### WORK REQUIRED
Your response is a verbatim copy of the listing, stripped of its images.

### DATA EXCERPT
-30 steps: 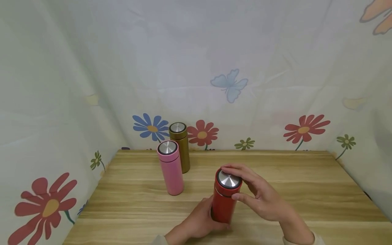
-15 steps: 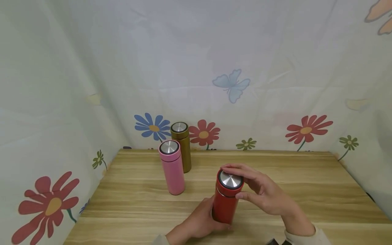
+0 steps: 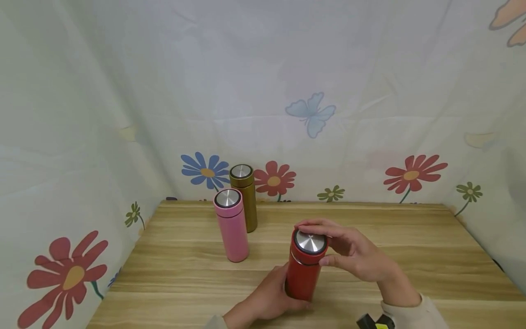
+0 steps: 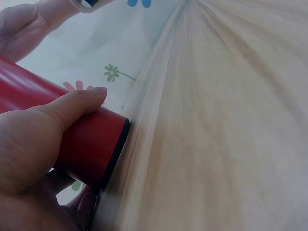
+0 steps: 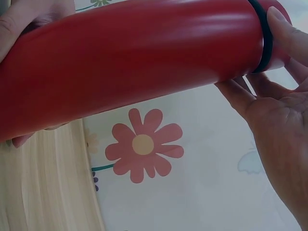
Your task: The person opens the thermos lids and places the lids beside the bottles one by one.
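A red thermos bottle [image 3: 304, 274] with a silver-topped lid [image 3: 311, 241] is between both hands. The left hand [image 3: 271, 292] grips its lower body, thumb across the front; in the left wrist view the dark-rimmed base [image 4: 115, 149] sits at or just above the wooden surface, I cannot tell which. Around the lid curls the right hand [image 3: 361, 256], fingers on the far side and thumb on the near side. In the right wrist view a dark ring [image 5: 263, 38] shows between lid and body. Part of the body is hidden behind the left hand.
A pink thermos [image 3: 232, 233] stands upright left of the hands, with a gold thermos [image 3: 248, 205] partly hidden behind it. Flower-printed cloth [image 3: 353, 137] surrounds the wooden table [image 3: 172, 278] at back and sides. A black-and-yellow object [image 3: 376, 322] shows by the right sleeve.
The view has shifted slightly, moving everything a little to the right. Both hands keep their hold on the red thermos. The black-and-yellow object has come into view by the right sleeve.
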Available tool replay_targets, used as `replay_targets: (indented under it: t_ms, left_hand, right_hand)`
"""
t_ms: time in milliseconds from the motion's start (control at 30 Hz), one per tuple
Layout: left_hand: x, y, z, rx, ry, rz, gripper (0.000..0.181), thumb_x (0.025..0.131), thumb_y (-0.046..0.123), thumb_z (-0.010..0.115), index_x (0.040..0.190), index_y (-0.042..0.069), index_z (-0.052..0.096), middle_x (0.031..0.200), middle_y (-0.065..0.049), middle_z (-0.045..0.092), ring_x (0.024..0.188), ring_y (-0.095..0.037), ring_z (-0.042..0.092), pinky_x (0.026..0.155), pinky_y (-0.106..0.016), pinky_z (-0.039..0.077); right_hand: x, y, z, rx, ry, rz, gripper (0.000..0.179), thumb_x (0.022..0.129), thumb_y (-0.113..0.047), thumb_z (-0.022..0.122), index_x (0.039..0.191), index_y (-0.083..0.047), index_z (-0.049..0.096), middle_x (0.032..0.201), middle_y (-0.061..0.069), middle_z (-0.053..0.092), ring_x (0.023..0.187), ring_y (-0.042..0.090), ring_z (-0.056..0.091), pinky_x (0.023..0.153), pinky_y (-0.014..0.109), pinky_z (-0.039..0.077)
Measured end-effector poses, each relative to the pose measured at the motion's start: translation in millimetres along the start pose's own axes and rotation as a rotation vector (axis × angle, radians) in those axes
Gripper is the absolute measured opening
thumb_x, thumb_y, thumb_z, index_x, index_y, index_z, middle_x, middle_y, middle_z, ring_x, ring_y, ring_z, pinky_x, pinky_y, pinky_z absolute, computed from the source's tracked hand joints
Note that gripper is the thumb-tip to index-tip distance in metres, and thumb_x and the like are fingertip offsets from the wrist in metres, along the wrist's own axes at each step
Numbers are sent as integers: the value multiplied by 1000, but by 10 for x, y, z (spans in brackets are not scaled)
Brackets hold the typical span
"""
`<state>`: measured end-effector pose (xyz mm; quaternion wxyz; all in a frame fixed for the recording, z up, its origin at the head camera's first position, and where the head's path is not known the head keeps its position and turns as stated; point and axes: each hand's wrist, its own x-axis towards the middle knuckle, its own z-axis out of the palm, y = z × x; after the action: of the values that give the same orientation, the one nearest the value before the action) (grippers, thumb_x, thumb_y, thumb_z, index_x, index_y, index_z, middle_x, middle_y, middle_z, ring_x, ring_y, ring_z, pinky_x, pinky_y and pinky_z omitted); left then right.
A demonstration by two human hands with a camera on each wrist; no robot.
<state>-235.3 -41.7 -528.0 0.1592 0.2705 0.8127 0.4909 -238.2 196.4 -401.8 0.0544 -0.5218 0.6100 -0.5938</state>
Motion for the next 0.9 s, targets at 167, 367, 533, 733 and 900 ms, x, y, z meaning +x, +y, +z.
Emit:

### RESPONSE
-30 steps: 
-15 steps: 
+0 steps: 
+0 steps: 
+0 steps: 
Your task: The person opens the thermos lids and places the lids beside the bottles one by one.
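A red thermos bottle [image 3: 304, 274] with a silver-topped lid [image 3: 311, 241] is between both hands. The left hand [image 3: 271, 292] grips its lower body, thumb across the front; in the left wrist view the dark-rimmed base [image 4: 115, 149] sits at or just above the wooden surface, I cannot tell which. Around the lid curls the right hand [image 3: 361, 256], fingers on the far side and thumb on the near side. In the right wrist view a dark ring [image 5: 263, 38] shows between lid and body. Part of the body is hidden behind the left hand.
A pink thermos [image 3: 232, 233] stands upright left of the hands, with a gold thermos [image 3: 248, 205] partly hidden behind it. Flower-printed cloth [image 3: 353, 137] surrounds the wooden table [image 3: 172, 278] at back and sides. A black-and-yellow object [image 3: 376, 322] shows by the right sleeve.
The view has shifted slightly, moving everything a little to the right. Both hands keep their hold on the red thermos. The black-and-yellow object has come into view by the right sleeve.
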Available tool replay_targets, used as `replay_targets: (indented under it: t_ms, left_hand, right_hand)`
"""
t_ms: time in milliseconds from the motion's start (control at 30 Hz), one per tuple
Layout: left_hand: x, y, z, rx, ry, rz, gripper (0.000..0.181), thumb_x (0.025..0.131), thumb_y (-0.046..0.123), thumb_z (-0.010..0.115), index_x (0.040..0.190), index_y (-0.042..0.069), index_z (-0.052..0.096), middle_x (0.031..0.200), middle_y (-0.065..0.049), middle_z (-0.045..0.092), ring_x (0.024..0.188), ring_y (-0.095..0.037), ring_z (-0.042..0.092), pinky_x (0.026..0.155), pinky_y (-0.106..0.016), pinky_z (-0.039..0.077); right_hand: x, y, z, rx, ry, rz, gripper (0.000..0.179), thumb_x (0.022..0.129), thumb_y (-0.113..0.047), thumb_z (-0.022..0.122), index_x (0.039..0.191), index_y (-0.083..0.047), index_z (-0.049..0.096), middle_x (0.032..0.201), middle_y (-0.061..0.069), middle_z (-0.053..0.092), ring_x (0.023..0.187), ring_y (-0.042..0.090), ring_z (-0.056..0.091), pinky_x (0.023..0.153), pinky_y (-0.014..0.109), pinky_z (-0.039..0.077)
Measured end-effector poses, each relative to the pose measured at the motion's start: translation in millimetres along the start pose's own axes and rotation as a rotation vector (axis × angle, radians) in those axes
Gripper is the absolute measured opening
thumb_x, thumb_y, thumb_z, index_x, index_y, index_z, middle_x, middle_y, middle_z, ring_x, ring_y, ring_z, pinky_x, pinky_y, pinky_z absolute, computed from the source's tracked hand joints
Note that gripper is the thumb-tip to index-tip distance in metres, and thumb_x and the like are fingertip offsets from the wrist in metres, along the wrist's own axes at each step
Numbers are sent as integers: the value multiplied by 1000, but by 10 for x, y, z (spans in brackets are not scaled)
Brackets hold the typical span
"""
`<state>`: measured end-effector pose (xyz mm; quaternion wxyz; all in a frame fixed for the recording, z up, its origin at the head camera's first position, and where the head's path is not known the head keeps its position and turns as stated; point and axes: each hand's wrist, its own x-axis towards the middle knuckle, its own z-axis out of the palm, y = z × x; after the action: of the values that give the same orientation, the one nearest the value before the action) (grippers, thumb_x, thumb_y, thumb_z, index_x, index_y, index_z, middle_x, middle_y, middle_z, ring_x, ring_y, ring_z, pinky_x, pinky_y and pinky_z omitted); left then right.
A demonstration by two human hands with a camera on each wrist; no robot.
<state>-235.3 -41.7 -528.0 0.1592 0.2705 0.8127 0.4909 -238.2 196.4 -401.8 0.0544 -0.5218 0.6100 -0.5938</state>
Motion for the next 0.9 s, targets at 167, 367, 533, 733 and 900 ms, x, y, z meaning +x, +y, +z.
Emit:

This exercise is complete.